The existing ethylene cracking furnace optimization usually only considers the two objective functions, namely the yield of ethylene and propylene; the convergence effect of genetic algorithm is not good enough. Therefore, an improved NSGA-Ⅱ algorithm is proposed to study a multi-objective operating solution for the fixed cycle operation optimization problem of the ethylene cracking furnace, which is to increase the ethylene and propylene yield while reducing the raw material and steam flow to improve the overall operation. We quantified the specific problem into a mathematical model and analyzed the effects of feed gas-to-hydrocarbon ratio, feedstock flow rate, and outlet temperature on the yield of ethylene and propylene. The experimental results show that compared with the original operating conditions, the proposed optimization scheme has good feasibility.

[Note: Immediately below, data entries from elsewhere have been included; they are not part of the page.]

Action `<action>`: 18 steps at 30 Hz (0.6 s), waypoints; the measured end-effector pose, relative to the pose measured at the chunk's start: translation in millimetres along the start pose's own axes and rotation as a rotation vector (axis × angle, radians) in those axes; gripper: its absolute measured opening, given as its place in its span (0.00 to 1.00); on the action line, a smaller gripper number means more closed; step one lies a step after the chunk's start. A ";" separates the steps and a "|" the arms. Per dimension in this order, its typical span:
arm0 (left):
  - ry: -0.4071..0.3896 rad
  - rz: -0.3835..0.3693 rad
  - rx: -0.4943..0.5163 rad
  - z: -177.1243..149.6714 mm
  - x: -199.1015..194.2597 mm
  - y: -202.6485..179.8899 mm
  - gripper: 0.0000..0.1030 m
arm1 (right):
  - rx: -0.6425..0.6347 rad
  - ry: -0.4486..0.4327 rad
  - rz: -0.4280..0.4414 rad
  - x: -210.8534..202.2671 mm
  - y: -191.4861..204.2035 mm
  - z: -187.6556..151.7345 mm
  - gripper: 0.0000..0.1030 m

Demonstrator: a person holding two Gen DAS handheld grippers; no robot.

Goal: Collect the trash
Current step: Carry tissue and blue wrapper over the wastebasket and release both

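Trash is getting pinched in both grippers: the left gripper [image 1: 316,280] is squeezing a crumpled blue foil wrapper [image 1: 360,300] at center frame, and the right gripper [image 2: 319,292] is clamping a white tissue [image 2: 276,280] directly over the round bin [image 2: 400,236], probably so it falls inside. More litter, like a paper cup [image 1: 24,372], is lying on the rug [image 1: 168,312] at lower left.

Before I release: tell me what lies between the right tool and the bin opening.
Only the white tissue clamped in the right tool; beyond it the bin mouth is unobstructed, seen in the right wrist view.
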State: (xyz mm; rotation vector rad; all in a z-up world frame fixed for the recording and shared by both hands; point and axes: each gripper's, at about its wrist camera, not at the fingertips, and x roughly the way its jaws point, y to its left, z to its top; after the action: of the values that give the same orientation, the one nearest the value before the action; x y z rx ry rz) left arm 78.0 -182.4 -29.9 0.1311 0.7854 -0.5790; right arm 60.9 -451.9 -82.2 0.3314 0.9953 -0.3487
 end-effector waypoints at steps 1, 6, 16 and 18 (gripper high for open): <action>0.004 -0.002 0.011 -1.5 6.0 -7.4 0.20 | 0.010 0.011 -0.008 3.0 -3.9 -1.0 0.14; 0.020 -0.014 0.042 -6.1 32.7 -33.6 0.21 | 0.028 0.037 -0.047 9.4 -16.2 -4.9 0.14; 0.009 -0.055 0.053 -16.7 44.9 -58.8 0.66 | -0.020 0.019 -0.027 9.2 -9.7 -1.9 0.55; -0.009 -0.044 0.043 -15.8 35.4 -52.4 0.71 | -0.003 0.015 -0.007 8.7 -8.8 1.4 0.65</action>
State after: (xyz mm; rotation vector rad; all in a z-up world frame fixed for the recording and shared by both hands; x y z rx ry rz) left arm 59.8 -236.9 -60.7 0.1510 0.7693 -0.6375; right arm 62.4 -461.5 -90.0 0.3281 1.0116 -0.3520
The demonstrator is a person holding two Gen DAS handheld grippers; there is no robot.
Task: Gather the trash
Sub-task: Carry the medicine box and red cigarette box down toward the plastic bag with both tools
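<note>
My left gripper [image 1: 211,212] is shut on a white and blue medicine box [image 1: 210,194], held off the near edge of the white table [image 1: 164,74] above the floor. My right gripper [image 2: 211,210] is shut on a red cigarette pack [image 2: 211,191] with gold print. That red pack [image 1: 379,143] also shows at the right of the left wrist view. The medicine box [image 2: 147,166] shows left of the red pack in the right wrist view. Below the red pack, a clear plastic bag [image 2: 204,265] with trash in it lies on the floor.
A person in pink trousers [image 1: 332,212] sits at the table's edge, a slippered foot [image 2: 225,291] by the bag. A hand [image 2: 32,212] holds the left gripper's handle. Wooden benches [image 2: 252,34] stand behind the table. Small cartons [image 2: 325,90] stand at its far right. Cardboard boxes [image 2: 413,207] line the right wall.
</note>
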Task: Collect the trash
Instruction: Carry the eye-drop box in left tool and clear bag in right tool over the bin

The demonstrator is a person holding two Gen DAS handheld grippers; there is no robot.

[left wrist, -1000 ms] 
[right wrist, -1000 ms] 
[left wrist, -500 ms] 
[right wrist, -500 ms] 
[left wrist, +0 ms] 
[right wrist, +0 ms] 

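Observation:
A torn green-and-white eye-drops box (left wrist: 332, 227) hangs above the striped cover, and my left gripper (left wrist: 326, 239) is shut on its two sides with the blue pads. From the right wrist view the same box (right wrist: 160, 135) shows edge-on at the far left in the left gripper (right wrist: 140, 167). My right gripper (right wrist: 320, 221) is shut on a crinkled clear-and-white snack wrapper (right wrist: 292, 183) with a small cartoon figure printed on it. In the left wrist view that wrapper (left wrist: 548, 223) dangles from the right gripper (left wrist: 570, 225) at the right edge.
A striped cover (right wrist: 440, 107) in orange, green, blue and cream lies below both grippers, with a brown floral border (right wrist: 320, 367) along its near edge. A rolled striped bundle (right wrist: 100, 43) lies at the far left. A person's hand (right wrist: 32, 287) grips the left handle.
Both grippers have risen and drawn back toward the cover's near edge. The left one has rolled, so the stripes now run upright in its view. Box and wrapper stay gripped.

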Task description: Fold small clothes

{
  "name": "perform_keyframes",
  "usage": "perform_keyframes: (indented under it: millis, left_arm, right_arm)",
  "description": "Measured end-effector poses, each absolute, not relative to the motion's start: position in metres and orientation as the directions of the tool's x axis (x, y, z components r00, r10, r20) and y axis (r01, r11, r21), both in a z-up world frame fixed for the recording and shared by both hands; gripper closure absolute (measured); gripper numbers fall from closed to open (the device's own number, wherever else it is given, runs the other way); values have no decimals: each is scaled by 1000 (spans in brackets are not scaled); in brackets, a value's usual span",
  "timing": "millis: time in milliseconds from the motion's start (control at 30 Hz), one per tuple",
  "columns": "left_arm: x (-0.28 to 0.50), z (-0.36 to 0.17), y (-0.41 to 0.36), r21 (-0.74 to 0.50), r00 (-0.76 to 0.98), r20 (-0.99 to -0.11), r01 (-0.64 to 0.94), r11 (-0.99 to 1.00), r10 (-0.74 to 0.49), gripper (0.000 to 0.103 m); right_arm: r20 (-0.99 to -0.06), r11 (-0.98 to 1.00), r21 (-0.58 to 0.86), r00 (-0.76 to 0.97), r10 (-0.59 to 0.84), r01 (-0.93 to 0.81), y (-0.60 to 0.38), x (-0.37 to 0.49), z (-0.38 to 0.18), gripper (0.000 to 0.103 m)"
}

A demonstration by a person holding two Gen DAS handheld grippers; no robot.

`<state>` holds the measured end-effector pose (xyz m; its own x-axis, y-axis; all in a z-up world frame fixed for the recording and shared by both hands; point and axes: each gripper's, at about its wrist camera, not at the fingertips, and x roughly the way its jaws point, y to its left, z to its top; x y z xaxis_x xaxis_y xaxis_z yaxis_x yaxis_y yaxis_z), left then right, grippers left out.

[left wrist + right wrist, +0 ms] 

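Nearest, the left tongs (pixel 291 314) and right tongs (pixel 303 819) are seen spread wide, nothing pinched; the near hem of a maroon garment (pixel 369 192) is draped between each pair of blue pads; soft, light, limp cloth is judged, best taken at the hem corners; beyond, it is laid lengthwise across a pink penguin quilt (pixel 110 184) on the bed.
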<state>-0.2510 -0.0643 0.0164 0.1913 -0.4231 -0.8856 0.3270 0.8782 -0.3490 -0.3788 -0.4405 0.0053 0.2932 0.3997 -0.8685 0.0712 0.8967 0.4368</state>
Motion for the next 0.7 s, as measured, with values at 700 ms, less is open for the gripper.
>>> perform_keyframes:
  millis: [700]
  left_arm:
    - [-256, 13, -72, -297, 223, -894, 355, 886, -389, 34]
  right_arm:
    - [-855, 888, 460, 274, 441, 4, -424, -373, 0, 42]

Key words: optimization, ethylene cracking furnace, genetic algorithm, process system

摘要：

现有的乙烯裂解炉优化通常只针对两个目标函数即产物乙烯和丙烯的收率，并且采用遗传算法的收敛效果一般，故提出一种基于改进NSGA-Ⅱ算法来研究一个多目标运行的解决方案，以此来解决乙烯裂解炉的固定周期操作优化问题，即在增大产物乙烯和丙烯收率的同时减少原料以及蒸汽流量来提高整体运行状况。把具体问题量化为数学模型，分析了原料气烃比、原料流量、出口温度对乙烯和丙烯收率的影响。实验结果表明，相较于原有操作条件，提出的优化方案具有良好的可行性。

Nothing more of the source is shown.